About this exercise:
Among the entries below, please repeat exactly and only the lines from the line containing "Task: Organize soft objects" to the line containing "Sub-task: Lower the", both lines included.
━━━━━━
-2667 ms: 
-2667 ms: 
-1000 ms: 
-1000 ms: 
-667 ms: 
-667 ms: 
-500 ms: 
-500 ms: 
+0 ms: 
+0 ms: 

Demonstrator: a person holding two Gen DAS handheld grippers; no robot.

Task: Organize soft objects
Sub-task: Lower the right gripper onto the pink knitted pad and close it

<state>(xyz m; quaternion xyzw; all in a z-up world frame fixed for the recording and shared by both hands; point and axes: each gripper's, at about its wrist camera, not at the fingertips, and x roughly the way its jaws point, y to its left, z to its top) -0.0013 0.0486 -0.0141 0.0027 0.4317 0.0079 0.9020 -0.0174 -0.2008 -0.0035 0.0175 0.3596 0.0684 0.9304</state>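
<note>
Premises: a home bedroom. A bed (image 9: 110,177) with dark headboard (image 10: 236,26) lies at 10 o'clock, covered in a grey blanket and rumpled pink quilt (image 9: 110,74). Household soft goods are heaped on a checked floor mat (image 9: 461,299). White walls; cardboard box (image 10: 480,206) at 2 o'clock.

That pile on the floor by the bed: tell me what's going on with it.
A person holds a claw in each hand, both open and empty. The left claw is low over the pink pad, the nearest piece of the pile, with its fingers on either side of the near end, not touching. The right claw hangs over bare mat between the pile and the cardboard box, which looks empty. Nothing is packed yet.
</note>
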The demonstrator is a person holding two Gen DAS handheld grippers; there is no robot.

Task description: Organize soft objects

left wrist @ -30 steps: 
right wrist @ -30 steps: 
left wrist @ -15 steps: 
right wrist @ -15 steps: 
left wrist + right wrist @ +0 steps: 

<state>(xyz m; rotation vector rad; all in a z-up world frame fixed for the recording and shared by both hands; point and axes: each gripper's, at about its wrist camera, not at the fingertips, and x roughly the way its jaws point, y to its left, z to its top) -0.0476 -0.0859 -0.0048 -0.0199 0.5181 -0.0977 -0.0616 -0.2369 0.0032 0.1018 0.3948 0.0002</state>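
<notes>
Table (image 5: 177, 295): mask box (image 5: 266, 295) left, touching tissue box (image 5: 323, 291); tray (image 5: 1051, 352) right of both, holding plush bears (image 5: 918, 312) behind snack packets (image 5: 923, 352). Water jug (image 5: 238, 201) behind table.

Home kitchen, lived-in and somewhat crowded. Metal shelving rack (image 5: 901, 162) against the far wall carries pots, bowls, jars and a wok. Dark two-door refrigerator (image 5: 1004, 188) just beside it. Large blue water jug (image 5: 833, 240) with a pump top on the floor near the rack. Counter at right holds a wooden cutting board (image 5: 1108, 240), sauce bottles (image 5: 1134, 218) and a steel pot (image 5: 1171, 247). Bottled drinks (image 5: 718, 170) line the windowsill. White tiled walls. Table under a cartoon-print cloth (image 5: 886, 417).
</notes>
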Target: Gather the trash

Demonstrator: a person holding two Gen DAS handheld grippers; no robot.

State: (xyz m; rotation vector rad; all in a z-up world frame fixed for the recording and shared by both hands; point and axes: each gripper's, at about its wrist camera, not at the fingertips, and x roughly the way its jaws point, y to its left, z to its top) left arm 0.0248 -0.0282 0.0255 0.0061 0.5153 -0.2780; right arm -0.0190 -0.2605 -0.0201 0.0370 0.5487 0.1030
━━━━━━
Solution below:
Task: Organize soft objects
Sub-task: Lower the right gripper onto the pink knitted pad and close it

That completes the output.